Given polling’s failures with Trump, Brexit, and the FARC vote, what can we do to improve its technology?
“Sooner or later,” Politico opined in 2015, “the models are going to miss in an American presidential election and data journalism as a whole is going to suffer.” This prescient advice was, it appears, largely discounted ahead of the 2016 presidential election where the Republican candidate, Donald Trump, narrowly defeated Democrat Hillary Clinton and is now the president-elect heading into 2017.
It’s trite to say it, but the only poll that really matters in the US is Election Day itself.
Most polls wrongly anticipated a Clinton win, and with a large Electoral College sweep, too. Not all polls predicted that sweep, of course, nor did a number of academic models that, with varying methodologies, come closer to predicting the actual outcome, at least in terms of raw numbers. Quite a few polls cautiously predicted a close contest, which is what we got, but again with Clinton winning in the end. A handful predicted a Trump win, and therefore were correct … except that they predicted he’d win the popular vote, which he lost. Based on the Cook Political Report’s most recent count, Clinton actually did win the popular vote, by 1.4 million ballots cast at the time of this writing. (This does not matter for the final result, though, since Trump won the Electoral College.)

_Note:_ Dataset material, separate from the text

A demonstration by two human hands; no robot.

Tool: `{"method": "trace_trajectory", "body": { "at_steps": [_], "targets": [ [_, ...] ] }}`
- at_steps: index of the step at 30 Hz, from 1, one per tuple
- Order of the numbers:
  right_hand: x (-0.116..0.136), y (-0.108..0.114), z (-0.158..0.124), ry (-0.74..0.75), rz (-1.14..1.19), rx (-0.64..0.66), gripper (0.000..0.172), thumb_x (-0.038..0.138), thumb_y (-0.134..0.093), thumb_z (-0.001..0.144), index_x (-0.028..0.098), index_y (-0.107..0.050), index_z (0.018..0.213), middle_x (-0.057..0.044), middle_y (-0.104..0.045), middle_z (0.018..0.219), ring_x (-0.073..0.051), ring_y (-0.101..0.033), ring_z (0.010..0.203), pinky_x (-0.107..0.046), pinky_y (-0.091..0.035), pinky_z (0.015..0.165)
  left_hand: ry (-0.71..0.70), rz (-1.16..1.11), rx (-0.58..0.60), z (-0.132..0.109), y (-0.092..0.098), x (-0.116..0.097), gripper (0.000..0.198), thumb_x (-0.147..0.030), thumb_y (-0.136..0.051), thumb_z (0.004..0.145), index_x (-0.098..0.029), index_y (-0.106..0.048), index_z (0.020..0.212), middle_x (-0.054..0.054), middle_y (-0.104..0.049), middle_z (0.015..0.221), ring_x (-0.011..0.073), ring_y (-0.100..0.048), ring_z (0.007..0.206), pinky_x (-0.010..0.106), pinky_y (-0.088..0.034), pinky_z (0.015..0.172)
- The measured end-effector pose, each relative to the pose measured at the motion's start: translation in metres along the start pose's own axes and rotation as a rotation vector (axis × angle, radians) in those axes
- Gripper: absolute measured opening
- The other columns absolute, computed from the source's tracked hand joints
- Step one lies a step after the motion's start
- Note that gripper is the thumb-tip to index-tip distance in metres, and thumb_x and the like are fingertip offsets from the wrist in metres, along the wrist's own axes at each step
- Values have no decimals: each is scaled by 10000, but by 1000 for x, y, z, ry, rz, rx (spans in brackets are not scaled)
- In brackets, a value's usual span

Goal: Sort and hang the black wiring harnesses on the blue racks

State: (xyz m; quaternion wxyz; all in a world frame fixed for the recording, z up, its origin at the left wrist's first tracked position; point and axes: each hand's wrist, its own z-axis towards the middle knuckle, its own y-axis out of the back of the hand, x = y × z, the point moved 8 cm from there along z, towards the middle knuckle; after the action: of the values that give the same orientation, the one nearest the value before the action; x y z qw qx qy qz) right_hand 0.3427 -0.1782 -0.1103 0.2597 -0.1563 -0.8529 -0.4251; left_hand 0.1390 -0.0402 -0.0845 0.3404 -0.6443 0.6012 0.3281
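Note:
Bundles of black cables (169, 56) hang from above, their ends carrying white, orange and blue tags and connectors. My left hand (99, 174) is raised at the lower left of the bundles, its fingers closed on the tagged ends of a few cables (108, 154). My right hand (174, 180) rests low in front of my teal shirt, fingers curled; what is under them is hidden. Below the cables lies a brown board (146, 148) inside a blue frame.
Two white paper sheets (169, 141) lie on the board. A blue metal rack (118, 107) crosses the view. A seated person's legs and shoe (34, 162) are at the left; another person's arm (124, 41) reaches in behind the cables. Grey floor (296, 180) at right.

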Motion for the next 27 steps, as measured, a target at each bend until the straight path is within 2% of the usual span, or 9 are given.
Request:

The traditional way of conducting polls, by landline phone interviews, is in decline. Adapting the process to the digital age has proven expensive and difficult: Simply put, polling accuracy suffers as fewer people participate and the randomized sample ends up not being so random anymore. But can online polls, which in the case of Brexit were closer to the result than a lot of the traditional polling methods and odds takers, rectify this?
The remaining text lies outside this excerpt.